Book promotion spammers now travel in packs

Just by chance, the following all happened yesterday.
- Ethan Cole, book marketing specialist, whom I’ve never met, suggests promoting my nine-year-old book Writing Without Bullshit with corporate, university, and Amazon programs. Example text: “Congratulations on Writing Without Bullshit a rare book that cuts through the noise with the same precision it teaches. You’ve not only written a guide to better communication, but a manifesto for a new standard of business writing. Every chapter embodies what professionals crave today: brevity, boldness, and the courage to write with clarity and conviction. Your ‘Iron Imperative’ treating the reader’s time as more valuable than your own resonates deeply in a world overwhelmed by digital clutter. By urging professionals to abandon jargon and embrace substance, Writing Without Bullshit becomes more than a style guide; it’s a modern philosophy of communication. It empowers leaders, marketers, and executives to express complex ideas with confidence and authenticity.” Ethan has no web site.
- Chiara Collins, “book marketer and reviewer,” offers to share a concise idea for expanding my book’s reach, explaining that“Writing Without Bullshit, has become such a touchstone for clarity and purpose in communication. The ‘Iron Imperative’ is both simple and transformative, an idea that feels even more urgent in today’s attention-short world.”
- Roberta Rono offers to feature Writing Without Bullshit in her “literary spotlight program,” including this heartfelt plea: “Writing Without Bullshit is a refreshing manifesto for anyone who wants to write and think with purpose. The Iron Imperative you champion, to treat the reader’s time as more valuable than your own, resonates deeply with our members. In a world overwhelmed by noise and fluff, your insights on clarity, confidence, and honesty in writing are not only practical but empowering.”
- Evelyn Jean offers to create bulk orders for my book, congratulating me on my organic growth of 708 ratings in 8 years (presumably on GoodReads, based on my matching numbers). Evelyn, a “book marketing specialist,” cites her successful promotion of two marginal books of fiction as proof she is an expert on business book promotion and says she deleted her LinkedIn profile because scammers were impersonating her. (There are no book marketers with the name “Evelyn Jean” on LinkedIn.) When I demur, she says “Thanks for your quick reply I’ll admit, your ‘Not interested’ caught me off guard” (presumably because everyone else is jumping at the chance to work with her).

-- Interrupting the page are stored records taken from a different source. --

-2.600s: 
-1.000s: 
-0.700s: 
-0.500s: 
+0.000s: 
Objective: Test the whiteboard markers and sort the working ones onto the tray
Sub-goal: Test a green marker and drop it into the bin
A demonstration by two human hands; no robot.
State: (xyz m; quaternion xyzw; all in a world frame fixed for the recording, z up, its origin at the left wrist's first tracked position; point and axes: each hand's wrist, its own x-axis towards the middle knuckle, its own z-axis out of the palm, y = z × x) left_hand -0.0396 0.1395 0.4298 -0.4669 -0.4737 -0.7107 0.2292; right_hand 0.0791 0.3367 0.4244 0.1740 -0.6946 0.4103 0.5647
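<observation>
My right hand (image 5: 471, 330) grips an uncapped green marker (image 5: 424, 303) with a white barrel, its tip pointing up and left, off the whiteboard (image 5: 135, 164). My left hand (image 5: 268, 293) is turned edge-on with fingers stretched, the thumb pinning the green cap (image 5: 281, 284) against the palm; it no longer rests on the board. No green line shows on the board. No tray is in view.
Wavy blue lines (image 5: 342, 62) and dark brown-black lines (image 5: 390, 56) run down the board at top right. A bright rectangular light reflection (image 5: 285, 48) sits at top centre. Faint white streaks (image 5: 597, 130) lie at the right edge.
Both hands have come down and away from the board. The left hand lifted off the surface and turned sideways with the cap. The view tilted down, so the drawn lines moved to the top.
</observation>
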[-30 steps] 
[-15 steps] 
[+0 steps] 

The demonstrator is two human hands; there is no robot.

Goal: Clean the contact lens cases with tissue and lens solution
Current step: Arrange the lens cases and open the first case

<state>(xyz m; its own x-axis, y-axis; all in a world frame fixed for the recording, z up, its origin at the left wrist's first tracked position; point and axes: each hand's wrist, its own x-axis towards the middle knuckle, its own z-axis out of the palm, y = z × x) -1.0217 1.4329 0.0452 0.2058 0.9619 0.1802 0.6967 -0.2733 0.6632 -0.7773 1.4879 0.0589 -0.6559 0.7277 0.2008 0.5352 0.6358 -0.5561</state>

- Betty Lyna proposes to create a professional landing page for me. I guess this 4-million view 4-million word blog doesn’t count.
A new scam?
None of the people messaging me mention web sites for their promotional programs in their pitches. All have gmail addresses. None appear to be on LinkedIn.
Several mention details from my book, including “The Iron Imperative.” But they don’t use the same language. The most likely reason is that they use AI to scrape and reinterpret my book description.
I don’t know what triggered them all to appear on the same day. Either there is some scammer source somewhere that just posted my book, or it might have to do with it crossing the 800-review threshold on GoodReads.
People selling useless services to authors are as common as mushrooms around rotting tree trunks. But AI-powered customized spam is something new. It needs a name. LLaMarketing? Spaim? Splop? Please suggest some better alternatives.
If you do this, just know that authors read my blog and are on the lookout for spammers like you. What’s next, synthetic video of me doing a podcast?
It can’t be because you’ve crossed a threshold in the number of reviews. I have far fewer and these well-crafted pitches have been flooding my inbox. Some of them are quite compelling, and they all reference the content of my book. Who wouldn’t want to be the invited guest at the London Book Club with 2500 eager readers just salivating over my title and desperate to buy it and promote it?
I like ‘spAIm’ for labeling this. It doesn’t exactly roll off the tongue, but with the capital ‘AI’ it reads well.
Ooo! “spAIm” – What a great word! It covers several bases – 1) spam, 2) AI, and 3) their “aim” as they target the naive.
“Just by chance” – to you, maybe. But not by them. Clear targeting. Flooding you with such a heavy barrage of “offers” that you’ll get careless (from sheer exhaustion) and respond. You and a zillion other authors out there, published traditionally or independently. This kind of campaigning has worked forever for every kind of “culture” in which humans commune.
I delete most that I receive, by both email and voice mail. The ones I don’t delete? Those I save, the really well-done emails, are preserved for posterity in a folder named, “They Wanna Make Me Famous.”
You missed the sarcasm.
Maybe I did – hee-hee. I don’t think so. Your sarcasm in many posts is part of what draws me to them. (So many subjects deserve it.) Cheers!